The employee, Mr. Klyn, had begun working for Pentax Canada in 2006, before which he signed an employment agreement setting out his compensation as based 100 percent upon commissions. The contract also allowed Pentax to terminate his employment by giving him notice or pay in lieu of notice, severance pay under the BC Employment Standards Act, and “four weeks per completed year of service.” Compensation in the contract was defined as “the average of commission payments paid or payable to you in the two fiscal years completed (or part fiscal years) immediately before the date that your employment is terminated.”
In 2014, Mr. Klyn signed a new addition to his contract changing his compensation to $100,000.00 base salary plus additional commissions. In 2022, Pentax terminated Mr. Klyn’s employment without cause, and in the termination letter offered to pay him in accordance with the termination clause. However, the letter also stipulated certain conditions, including: 1) that Mr. Klyn would have to report all mitigation efforts, which could result in ending of all termination payments, and 2) that he would only be paid salary for this period.
Repudiation
The court found that Pentax had breached Mr. Klyn’s contract when it failed to follow its terms in both not paying what was owed, and by attempting to introduce new contract terms in the termination letter, such as the requirement to report his mitigation efforts. Pentax could therefore not rely on the terms and Mr. Klyn was entitled to common law notice.
The court awarded Mr. Klyn 18 months of payment in lieu of notice, based on his average earnings in the two years prior to the termination.
Punitive Damages
The court also awarded Mr. Klyn $25,000.00. punitive damages for Pentax’s conduct in the termination, which it found to be oppressive as it attempted to leverage its own refusal to abide by the contract in order to extract concessions from Mr.
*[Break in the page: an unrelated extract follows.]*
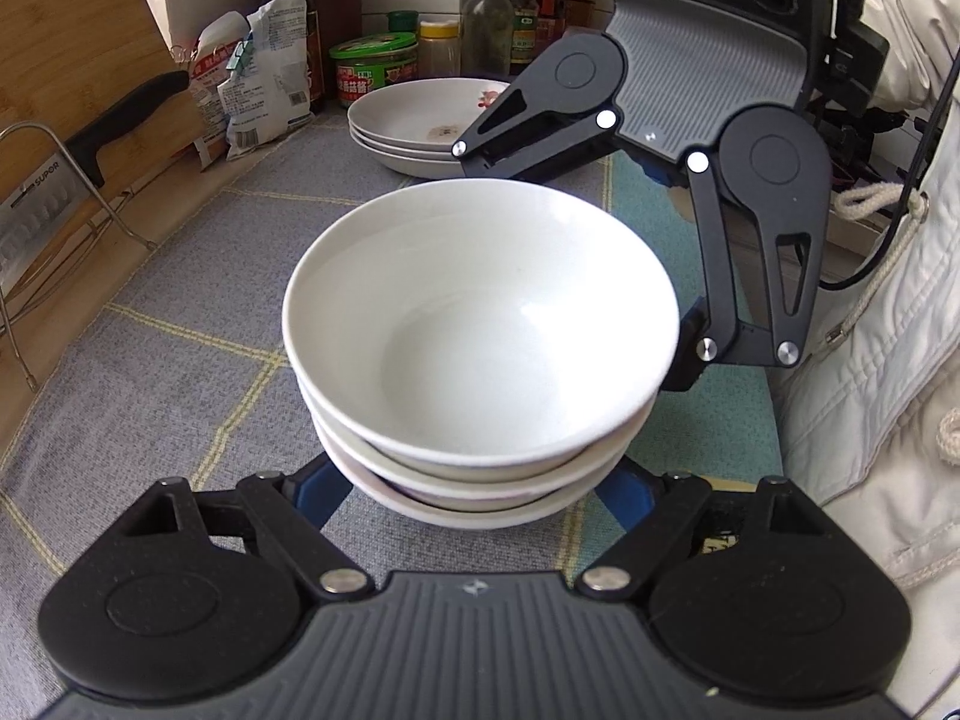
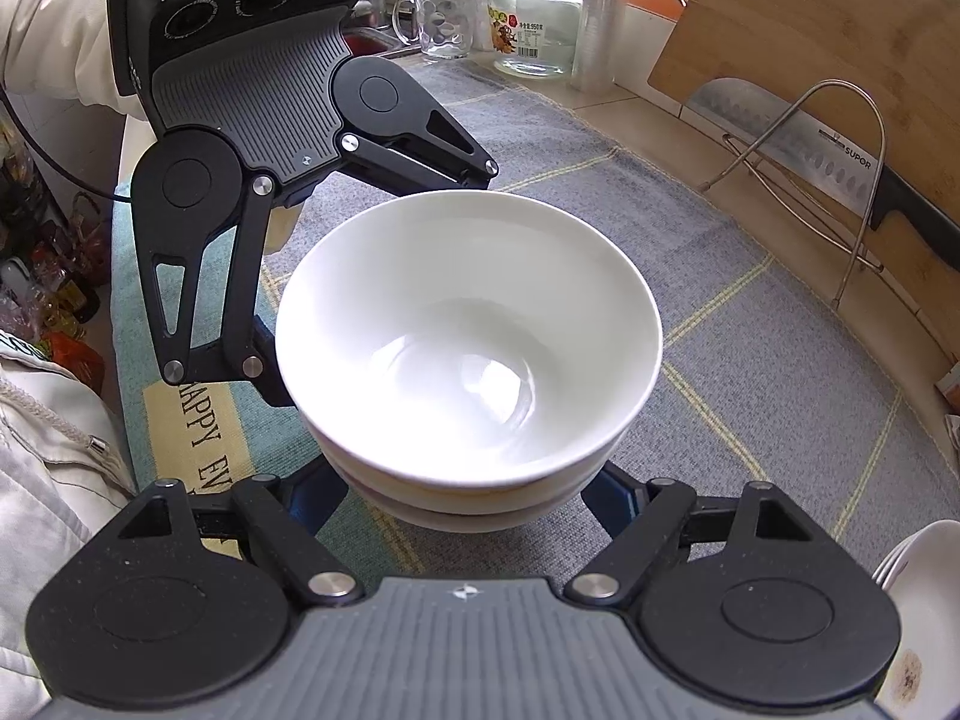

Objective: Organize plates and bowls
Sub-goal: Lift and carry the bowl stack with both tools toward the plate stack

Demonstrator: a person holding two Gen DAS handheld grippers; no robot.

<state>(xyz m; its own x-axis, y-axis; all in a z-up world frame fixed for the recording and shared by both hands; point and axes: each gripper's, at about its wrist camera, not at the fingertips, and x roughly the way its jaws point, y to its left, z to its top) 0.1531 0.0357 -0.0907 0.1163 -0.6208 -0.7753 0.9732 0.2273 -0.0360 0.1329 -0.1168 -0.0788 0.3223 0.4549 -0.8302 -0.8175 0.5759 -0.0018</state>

Klyn.
How can Whitten and Lublin Help?
Employers often make settlement offers upon termination of employment that include certain concessions, such as the signing of a full and final release, mitigation requirements, and restrictions on certain payments. Employers should always check the written employment contracts of an employee who is being dismissed to ensure that all contractual obligations are taken into account when offering a settlement.
Employees should likewise ensure that they review termination offers and employment contracts with a qualified employment lawyer, as the employer’s failure to uphold these obligations could result in both a voiding of a termination clause as well as extraordinary damages. If you are an employee who has recently been terminated, or an employer who requires guidance on termination, Whitten & Lublin is here to assist you in understanding entitlements and obligations. Contact us online or by phone at (647) 951-8130.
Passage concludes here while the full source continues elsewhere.